Perusing the list of the most subsidized food outlets in America is to see nothing but the dominant chain restaurants: Dine Brands Global, which owns Applebee’s and IHOP; McDonald’s; Darden Restaurants, which owns Olive Garden and Longhorn Steakhouse, among others; Wendy’s; and Starbucks. Chick-fil-a, compared to the millions of dollars those other chains have received, has benefitted from an almost-reasonable sounding $424.5 thousand, before the recent $1 million infusion from North Carolina.

Those may not sound like huge amounts compared to the hundreds of millions, or even billions, that giants like Amazon and Boeing receive from taxpayers. But each of those dollars helped large companies gain an advantage over a small, local restauranteur.

It’s the same in retail: Big box stores like Home Depot, Lowe’s, and Bass Pro Shops receive massive subsidies, while a local hardware or sporting goods store does not. So of course communities get more of the former, while the latter disappear.

Now, you may be thinking, “Pat, aren’t many of these restaurants based on the franchise model, so aren’t they technically small businesses too?” And that’s a valid point! Many chain restaurants, such as McDonald’s or Chick-fil-a, are operated by franchisees, who are nominally independent owners who pay their parent company licensing fees in order to use its brand. Franchising is hailed as a way for aspiring small business owners to open a shop without taking on the risk of having to build brand recognition.

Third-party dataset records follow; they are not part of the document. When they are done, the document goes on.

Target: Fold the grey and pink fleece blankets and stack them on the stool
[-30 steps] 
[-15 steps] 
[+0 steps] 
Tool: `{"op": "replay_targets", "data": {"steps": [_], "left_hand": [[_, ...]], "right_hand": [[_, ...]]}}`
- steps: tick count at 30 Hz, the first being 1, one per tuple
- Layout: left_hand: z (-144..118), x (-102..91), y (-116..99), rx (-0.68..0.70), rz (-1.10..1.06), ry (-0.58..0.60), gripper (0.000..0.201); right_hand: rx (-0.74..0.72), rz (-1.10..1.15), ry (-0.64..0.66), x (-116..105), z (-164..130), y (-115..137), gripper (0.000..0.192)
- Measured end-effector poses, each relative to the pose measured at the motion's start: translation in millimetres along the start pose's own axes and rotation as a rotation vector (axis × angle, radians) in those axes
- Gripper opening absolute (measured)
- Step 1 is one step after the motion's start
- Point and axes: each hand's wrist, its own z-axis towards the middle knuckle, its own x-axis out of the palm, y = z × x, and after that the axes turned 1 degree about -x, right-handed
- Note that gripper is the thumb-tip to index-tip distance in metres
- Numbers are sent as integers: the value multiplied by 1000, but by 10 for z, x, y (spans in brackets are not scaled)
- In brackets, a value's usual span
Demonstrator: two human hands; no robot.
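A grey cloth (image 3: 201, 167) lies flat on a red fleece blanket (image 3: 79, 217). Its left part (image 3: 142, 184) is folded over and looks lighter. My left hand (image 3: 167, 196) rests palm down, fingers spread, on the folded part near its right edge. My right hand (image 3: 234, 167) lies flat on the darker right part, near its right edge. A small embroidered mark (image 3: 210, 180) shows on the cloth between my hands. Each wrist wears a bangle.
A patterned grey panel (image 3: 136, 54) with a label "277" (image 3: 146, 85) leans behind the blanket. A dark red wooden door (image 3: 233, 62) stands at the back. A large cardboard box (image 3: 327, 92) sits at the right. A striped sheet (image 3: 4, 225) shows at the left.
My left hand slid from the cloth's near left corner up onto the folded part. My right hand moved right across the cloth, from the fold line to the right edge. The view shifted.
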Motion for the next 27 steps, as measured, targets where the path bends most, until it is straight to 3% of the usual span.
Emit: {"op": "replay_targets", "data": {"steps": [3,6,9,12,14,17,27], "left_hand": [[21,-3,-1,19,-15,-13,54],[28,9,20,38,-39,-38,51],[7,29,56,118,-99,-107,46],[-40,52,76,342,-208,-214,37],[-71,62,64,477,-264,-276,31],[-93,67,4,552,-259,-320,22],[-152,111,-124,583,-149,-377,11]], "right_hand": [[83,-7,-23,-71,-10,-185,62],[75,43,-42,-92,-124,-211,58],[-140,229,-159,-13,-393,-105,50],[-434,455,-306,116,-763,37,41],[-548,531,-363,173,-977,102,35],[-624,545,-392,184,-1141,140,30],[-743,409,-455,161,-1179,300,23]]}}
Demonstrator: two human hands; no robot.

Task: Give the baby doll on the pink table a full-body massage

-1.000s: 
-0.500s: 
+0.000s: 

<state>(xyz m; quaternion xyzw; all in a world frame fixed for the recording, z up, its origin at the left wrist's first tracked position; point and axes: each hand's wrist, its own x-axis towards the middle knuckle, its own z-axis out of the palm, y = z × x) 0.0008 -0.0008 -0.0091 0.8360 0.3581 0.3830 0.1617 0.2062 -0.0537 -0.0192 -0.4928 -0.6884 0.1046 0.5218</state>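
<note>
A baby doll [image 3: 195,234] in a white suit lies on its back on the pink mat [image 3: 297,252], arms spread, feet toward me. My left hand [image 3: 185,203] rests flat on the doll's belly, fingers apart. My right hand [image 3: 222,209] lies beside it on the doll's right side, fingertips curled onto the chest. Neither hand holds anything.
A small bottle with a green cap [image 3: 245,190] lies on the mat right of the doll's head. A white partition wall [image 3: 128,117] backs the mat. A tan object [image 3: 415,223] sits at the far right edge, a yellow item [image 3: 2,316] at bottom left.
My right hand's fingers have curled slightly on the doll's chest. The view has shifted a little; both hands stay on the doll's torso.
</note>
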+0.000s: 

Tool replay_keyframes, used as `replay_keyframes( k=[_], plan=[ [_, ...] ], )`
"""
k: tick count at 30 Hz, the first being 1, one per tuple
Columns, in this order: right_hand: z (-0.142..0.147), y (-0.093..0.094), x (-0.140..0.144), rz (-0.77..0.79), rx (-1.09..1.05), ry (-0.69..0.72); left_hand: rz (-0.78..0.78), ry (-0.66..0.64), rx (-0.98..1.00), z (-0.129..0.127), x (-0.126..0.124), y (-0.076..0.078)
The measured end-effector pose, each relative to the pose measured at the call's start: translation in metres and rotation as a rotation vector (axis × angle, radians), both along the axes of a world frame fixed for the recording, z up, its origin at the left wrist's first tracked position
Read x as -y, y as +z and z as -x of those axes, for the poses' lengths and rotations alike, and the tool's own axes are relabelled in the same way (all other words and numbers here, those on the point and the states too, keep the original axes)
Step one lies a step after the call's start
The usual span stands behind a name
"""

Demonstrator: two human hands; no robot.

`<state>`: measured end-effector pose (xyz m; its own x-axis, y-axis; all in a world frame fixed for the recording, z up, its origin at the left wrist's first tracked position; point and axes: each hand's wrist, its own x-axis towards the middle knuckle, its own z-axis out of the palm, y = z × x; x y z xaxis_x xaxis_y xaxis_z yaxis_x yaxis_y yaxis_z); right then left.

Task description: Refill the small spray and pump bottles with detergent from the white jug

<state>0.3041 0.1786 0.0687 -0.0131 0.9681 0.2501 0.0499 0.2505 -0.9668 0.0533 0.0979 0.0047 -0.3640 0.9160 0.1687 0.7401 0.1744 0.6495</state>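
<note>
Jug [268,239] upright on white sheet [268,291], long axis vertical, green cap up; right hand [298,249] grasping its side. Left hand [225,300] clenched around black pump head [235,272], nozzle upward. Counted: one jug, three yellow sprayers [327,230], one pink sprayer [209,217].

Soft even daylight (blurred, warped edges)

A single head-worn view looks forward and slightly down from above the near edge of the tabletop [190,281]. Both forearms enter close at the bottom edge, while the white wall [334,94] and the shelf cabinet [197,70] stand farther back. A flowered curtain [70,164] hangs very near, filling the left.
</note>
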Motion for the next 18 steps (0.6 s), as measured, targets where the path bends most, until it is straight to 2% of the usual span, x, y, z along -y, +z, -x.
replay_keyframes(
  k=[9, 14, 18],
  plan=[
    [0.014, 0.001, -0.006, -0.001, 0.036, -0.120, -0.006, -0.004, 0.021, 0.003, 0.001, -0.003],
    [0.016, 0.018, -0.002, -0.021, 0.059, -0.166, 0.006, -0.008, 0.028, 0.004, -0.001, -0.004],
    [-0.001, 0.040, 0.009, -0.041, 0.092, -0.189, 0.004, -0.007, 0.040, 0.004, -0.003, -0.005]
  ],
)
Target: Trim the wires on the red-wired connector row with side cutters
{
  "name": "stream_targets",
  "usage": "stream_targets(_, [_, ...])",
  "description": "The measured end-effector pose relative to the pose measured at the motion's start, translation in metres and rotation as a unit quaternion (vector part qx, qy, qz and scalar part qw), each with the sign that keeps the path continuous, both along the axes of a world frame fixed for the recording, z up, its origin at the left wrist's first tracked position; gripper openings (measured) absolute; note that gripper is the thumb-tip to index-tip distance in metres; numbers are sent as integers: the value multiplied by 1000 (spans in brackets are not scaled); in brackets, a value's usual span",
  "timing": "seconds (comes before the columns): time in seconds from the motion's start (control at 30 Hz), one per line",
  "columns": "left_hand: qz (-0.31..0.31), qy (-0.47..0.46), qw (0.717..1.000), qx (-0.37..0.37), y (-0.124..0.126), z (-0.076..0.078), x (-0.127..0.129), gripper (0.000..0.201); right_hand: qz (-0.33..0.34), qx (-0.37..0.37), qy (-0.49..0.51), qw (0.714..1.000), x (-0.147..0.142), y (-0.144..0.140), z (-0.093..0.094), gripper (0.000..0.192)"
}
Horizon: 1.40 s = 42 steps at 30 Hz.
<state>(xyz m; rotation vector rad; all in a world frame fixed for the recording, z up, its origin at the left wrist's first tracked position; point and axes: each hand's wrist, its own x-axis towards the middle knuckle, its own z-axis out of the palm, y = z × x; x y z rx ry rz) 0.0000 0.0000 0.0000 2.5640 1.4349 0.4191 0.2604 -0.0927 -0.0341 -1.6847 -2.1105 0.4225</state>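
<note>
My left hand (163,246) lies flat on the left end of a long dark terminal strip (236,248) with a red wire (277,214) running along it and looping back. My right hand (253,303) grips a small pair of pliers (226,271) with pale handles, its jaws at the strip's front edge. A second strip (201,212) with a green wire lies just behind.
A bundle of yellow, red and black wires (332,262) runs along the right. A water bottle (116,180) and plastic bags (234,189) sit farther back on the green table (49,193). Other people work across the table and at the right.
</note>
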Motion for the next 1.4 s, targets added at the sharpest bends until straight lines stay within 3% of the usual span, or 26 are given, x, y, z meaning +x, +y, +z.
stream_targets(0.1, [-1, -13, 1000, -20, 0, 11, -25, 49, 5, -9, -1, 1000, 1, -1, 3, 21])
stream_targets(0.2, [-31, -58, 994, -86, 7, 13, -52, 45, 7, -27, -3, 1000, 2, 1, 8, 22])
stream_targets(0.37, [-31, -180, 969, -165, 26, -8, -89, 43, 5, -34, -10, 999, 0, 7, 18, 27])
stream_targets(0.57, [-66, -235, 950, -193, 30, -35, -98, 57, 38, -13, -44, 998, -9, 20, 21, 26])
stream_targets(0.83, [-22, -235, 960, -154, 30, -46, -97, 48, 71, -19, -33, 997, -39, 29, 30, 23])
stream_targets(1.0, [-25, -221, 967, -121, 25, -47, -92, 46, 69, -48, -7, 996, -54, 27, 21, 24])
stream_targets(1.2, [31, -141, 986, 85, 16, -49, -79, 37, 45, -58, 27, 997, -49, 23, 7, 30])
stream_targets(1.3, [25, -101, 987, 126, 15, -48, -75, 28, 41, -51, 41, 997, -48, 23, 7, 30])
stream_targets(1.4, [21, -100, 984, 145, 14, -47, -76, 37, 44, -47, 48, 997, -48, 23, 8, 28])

But franchising also has some serious problems. Though portrayed as independent businesses that come with a lot of economic freedom, franchises really aren’t. Here’s a good rundown of the many restrictive clauses in franchising contracts that allow parent companies to control franchisees, including the hours they work, the prices they charge, where they can subsequently be employed, and in which venues they can seek justice when they feel they’ve been wronged.

Share Boondoggle

Parent companies take an upfront payment from the franchisee, and then have the power to nickel and dime their franchise owners with fees and costs associated with rolling out new products. They can also control how and to who franchisees sell their operations when they want to move on. Black McDonald’s franchisees recently alleged that the company has discriminated against them by placing them disproportionately “in undesirable inner-city locations with high security and insurance costs and below-average sales,” as Reuters reported.

Of course, some franchisees are able to do incredibly well for themselves. But building an independent small business, this is not.

Franchising is also a problematic practice for workers. There’s a reason that the Fight for $15 Movement, which advocates for a $15 per hour minimum wage, started with fast food employees walking off the job: These are positions that often come with low wages and paltry benefits. Many states have restricted the ability of workers to sue their franchise owner’s parent company for wage- and other labor-related abuses. Franchises have also been busted keeping wages down by agreeing not to poach each other’s workers.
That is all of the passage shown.